Per verificare un’eventuale ipotesi di frode dell’art. 5, comma 4 bis, del D.lgs. n. 368 cit. il personale ispettivo, al quale Tizio si è rivolto chiedendo un sindacato sul punto, dovrebbe senz’altro acquisire cognizione completa su come è stato gestito il rapporto di lavoro. Così gli ispettori potranno verificare se i poteri gerarchici, di controllo e disciplinari siano stati esercitati dalle rispettive società presso le quali Tizio di volta in volta ha prestato la propria opera ovvero se tali poteri siano piuttosto da ricondurre ad un unico soggetto e quindi alla società capogruppo. Sarebbe pertanto importante comprendere se le assunzioni formalmente distinte siano state o meno accompagnate da un’altrettanta differenziazione nell’utilizzo delle prestazioni lavorative. Nel quadro di un collegamento societario, in particolare, può aversi interposizione fittizia nel rapporto e nelle prestazioni allorché, al fine di eludere norme di tutela del lavoratore subordinato, la società madre o società principale utilizza le prestazioni lavorative di personale solo formalmente dipendente da società collegate o da essa controllate. Si tratterebbe di comprendere se l’attività lavorativa sia stata svolta nelle differenti strutture delle società oppure in un'unica sede in cui venivano confluite le diverse attività delle singole imprese in funzione di un'unica organizzazione aziendale e di un unico scopo comune. Tali elementi, laddove venissero riscontrati, costituirebbero un dato significativo e sintomatico in merito alla non genuinità del collegamento societario e all’individuazione di un unico centro di imputazione dei rapporti di lavoro, al quale ricondurre il rapporto di lavoro di Tizio convertito tuttavia a tempo indeterminato per superamento del limite di cui all’art. 5 comma 4 bis D.lgs. n. 368 cit.. La mancanza dei predetti elementi, invece, escluderebbe l’ipotesi di conversione, poiché i singoli contratti verrebbero autonomamente imputati alle singole società del gruppo in capo alle quali è riconosciuta la facoltà di utilizzo di tale strumento negoziale nel termine massimo di trentasei mesi.


NOTE

i Cfr. sul punto l’art. 31 del D.lgs. 276/2003.

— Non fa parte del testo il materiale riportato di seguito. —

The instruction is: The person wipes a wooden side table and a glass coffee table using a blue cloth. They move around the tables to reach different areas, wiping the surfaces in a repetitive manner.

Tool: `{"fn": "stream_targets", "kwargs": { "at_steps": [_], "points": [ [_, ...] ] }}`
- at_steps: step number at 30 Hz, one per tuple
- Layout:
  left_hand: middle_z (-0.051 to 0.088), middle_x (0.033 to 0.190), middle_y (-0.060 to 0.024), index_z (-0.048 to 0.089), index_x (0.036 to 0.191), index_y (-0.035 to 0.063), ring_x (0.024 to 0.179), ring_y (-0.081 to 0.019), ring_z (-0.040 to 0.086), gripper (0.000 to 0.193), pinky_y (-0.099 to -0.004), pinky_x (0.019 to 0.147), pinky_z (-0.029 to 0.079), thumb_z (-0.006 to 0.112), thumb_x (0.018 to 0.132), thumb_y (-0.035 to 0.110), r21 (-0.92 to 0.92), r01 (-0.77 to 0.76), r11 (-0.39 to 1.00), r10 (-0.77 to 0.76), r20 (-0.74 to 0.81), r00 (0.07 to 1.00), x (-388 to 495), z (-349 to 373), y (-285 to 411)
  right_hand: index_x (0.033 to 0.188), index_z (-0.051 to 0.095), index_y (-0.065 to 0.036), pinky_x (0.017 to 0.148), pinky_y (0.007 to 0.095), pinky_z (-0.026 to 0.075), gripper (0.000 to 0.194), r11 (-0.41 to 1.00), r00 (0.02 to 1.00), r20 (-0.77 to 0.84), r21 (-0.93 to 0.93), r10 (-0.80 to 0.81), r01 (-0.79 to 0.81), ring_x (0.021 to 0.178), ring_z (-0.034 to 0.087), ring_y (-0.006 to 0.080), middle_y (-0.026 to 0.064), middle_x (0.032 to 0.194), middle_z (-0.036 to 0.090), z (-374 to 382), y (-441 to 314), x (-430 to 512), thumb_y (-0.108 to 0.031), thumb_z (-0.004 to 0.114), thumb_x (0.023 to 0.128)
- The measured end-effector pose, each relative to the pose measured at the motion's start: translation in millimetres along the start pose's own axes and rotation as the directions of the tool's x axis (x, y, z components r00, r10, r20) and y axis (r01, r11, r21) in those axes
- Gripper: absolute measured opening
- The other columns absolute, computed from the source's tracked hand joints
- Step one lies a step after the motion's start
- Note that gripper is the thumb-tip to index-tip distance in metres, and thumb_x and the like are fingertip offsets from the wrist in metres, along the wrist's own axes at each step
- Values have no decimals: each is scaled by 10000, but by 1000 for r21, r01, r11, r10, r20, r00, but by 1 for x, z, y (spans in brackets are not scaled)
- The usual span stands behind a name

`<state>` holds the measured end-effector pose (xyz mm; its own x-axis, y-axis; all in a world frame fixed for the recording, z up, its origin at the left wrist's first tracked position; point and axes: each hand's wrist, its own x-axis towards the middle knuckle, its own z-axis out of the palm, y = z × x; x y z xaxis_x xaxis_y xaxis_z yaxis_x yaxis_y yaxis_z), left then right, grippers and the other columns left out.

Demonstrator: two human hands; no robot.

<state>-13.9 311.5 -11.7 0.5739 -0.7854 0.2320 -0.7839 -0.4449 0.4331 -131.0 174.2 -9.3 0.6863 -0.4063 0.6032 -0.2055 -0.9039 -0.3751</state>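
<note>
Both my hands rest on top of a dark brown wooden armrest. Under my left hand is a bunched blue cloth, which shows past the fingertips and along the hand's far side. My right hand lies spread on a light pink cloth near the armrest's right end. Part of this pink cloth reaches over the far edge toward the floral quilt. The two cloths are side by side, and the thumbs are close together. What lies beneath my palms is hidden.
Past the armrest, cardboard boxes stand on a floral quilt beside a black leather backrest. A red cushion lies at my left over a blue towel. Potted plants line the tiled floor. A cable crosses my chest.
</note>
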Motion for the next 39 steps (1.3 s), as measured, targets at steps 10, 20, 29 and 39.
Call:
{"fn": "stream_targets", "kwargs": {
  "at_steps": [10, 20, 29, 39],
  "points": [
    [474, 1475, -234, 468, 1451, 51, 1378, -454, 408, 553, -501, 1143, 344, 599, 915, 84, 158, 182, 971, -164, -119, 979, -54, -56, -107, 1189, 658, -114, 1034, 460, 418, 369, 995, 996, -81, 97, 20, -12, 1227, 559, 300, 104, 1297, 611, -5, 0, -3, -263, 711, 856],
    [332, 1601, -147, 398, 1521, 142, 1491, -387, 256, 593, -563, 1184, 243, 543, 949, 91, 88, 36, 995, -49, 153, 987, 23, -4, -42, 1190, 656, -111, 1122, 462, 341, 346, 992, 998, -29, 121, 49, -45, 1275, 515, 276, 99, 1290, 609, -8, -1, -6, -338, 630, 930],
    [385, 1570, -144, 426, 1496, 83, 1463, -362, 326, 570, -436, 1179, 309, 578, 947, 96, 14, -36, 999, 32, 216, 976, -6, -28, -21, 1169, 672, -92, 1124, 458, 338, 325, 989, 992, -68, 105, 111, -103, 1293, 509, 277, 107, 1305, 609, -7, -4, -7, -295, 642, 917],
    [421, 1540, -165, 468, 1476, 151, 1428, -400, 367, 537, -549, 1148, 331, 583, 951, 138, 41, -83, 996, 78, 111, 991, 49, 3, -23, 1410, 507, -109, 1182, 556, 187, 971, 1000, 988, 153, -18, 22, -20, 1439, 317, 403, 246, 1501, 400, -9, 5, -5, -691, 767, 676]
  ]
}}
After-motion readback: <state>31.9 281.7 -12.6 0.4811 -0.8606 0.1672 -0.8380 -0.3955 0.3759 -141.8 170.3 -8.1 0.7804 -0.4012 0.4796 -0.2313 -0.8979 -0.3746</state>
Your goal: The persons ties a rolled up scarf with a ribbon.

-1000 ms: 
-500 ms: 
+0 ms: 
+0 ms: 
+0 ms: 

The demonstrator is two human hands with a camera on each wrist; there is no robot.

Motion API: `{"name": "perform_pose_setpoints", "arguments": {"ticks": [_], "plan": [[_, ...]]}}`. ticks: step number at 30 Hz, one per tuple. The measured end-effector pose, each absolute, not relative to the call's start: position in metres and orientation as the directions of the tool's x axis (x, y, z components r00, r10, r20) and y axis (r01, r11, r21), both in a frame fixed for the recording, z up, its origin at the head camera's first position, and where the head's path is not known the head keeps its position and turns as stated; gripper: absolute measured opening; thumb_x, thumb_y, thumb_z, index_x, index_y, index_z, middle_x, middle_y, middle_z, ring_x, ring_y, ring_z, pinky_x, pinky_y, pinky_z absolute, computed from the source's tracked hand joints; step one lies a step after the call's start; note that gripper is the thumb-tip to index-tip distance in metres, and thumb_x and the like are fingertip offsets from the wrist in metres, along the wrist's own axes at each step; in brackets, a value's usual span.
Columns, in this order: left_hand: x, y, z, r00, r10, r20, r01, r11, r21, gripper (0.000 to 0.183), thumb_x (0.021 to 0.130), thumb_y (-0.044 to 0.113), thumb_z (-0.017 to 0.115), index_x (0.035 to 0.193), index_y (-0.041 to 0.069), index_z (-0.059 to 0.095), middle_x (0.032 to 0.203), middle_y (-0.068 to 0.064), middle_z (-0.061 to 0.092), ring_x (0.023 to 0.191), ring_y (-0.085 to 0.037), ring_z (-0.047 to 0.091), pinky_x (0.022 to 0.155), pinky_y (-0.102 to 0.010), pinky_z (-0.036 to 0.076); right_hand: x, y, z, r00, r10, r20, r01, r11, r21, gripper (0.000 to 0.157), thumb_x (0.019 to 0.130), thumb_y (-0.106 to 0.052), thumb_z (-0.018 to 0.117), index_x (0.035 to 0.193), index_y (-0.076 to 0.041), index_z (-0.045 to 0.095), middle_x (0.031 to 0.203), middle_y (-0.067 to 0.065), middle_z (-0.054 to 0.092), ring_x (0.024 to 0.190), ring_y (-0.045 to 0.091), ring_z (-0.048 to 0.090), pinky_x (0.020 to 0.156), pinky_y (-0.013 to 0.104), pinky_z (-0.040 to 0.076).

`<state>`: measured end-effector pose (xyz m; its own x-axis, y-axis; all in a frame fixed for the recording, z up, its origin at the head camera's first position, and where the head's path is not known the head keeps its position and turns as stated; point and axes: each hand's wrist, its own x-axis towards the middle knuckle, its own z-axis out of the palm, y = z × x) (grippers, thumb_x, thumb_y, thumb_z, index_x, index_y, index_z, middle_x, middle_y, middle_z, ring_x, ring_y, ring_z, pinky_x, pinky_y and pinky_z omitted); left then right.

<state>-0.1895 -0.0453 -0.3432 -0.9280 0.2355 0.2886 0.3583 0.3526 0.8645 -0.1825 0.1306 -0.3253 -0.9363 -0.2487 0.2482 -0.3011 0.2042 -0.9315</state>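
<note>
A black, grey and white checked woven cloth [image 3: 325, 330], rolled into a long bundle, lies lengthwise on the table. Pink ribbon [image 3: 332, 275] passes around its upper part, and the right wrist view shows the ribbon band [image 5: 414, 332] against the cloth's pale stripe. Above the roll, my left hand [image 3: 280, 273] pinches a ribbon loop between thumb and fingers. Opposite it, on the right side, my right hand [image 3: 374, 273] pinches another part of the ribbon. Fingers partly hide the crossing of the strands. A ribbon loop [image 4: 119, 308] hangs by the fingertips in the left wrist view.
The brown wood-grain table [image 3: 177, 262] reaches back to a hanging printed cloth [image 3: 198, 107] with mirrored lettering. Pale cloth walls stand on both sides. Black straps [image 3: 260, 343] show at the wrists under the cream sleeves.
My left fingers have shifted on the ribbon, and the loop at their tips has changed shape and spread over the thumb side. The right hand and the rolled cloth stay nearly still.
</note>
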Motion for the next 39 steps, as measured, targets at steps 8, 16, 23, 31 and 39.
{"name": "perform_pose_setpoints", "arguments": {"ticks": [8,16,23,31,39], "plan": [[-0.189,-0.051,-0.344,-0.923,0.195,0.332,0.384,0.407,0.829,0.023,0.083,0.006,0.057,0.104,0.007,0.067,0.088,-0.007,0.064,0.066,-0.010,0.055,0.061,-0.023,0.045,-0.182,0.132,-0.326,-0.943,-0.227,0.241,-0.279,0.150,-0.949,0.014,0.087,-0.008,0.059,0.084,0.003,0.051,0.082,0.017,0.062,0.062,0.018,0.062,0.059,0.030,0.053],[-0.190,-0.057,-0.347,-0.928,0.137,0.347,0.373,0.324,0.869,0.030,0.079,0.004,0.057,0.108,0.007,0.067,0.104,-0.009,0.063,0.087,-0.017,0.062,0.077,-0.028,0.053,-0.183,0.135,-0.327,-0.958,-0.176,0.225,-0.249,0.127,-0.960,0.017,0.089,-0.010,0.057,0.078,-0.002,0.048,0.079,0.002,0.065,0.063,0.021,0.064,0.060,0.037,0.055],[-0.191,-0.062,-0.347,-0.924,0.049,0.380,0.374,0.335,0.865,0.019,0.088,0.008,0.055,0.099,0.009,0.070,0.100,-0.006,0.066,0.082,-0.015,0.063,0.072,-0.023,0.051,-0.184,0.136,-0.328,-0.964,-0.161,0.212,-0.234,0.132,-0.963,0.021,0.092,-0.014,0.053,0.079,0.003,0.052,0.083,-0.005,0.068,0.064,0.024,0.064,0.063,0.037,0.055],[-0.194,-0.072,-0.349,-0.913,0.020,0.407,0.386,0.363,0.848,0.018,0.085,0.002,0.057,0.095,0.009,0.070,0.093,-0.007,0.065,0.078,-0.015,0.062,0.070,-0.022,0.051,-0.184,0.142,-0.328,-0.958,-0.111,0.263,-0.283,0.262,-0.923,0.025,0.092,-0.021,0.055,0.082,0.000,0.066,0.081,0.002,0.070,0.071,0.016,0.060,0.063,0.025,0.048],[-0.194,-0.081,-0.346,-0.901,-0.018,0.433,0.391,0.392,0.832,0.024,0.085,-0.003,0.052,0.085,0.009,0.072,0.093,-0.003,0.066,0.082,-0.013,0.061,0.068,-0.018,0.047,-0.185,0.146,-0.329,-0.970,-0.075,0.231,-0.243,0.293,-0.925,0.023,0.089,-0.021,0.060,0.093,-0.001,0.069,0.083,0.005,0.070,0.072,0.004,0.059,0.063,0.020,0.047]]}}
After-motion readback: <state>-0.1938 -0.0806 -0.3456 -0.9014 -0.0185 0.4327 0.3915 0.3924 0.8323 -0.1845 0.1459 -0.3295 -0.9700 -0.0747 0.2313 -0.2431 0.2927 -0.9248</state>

ii Nella prassi cfr. orientamento espresso dal Ministero del lavoro con circolare n. 13 del 2008, nella quale si precisa che l’equivalenza non è data dalla mera corrispondenza del livello di inquadramento contrattuale, essendo piuttosto necessaria una verifica concreta circa i contenuti dell'attività svolta.

iii Il Ministero del lavoro con circolare n. 13 cit. ha osservato che l’intervento della DTL è finalizzato esclusivamente alla verifica sulla completezza e correttezza formale del contenuto del nuovo contratto nonché sulla genuinità del consenso del lavoratore alla sottoscrizione. Sicché tale intervento non produce quindi alcun effetto certificativo del contratto.

iv Cass. 17 gennaio 1977 n. 238 ha ritenuto che sotto il profilo economico il gruppo possa essere considerato unitario.

v Cfr. Cass. civ. Sez. lavoro, Sent., 24-09-2010, n. 20231 – in motivazione; Cass. civ. Sez. lavoro Sent., 04-06-2008, n. 14771.

vi Cass. civ. Sez. lavoro, 17-05-1997, n. 4418.

vii Cass. civ. Sez. lavoro, 14-11-2005, n. 22927; Cass. civ. Sez. lavoro, 16-05-2003, n. 7717.

viii Cass. civ. Sez. lavoro, 17-05-1997, n. 4418; Cass. civ. Sez. lavoro, 27/04/1992, n. 5011.